### TASK GOAL
Check each line of the entries for "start" and report the ones that have it.

### DATA FOR REVIEW

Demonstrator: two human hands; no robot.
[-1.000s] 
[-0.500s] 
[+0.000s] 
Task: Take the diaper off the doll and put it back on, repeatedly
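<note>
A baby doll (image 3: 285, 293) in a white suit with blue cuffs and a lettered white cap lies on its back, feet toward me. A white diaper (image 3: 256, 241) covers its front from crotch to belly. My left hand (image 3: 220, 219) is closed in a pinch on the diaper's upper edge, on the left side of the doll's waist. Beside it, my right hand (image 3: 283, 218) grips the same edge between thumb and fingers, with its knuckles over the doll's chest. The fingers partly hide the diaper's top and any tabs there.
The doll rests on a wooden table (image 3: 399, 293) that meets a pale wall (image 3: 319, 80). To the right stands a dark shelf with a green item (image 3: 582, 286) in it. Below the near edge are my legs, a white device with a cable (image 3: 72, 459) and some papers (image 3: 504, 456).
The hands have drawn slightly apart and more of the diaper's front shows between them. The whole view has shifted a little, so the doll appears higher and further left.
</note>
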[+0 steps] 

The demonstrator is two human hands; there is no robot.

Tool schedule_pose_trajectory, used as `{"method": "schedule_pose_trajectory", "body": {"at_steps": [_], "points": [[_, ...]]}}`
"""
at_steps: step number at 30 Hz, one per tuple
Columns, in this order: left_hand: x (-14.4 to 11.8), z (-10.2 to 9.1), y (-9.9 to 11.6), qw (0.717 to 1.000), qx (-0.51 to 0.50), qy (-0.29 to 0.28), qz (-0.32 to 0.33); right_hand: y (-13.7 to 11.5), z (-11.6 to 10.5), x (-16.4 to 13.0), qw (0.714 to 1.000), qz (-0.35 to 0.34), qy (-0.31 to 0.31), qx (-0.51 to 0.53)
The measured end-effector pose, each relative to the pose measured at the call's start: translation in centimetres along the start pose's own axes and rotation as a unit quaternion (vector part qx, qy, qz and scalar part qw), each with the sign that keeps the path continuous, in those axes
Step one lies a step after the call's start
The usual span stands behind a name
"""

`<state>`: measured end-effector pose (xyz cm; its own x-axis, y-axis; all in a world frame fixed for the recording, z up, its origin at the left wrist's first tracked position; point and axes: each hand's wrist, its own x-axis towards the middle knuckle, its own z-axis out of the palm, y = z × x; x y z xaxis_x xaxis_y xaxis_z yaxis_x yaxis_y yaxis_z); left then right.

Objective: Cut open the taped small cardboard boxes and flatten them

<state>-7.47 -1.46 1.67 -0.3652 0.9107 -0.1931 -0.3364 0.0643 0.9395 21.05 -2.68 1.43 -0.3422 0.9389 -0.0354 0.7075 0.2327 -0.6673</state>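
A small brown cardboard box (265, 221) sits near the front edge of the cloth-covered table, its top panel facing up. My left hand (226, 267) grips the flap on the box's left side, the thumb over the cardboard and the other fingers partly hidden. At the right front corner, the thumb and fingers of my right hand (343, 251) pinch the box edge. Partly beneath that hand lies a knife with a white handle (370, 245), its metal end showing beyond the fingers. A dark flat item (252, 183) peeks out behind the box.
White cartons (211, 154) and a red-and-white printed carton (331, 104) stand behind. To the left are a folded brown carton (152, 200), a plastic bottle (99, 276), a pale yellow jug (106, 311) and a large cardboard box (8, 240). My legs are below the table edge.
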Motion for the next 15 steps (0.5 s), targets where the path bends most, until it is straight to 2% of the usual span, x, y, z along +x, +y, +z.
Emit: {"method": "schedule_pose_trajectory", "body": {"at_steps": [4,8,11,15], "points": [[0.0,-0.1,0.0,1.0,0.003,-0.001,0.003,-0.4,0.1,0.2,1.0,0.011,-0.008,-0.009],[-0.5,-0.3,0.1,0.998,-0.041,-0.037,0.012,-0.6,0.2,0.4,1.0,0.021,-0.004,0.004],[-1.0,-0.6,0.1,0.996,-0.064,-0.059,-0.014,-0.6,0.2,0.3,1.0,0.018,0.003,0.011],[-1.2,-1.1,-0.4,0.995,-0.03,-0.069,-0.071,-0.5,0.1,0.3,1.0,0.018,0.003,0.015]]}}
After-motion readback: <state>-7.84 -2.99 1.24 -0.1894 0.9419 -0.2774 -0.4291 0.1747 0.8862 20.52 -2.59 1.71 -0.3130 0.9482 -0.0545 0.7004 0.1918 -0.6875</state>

### TASK ANSWER
The measured end-effector pose, each relative to the pose measured at the call's start: translation in centimetres along the start pose's own axes and rotation as a unit quaternion (vector part qx, qy, qz and scalar part qw), each with the sign that keeps the path continuous, in those axes
Step one lies a step after the call's start

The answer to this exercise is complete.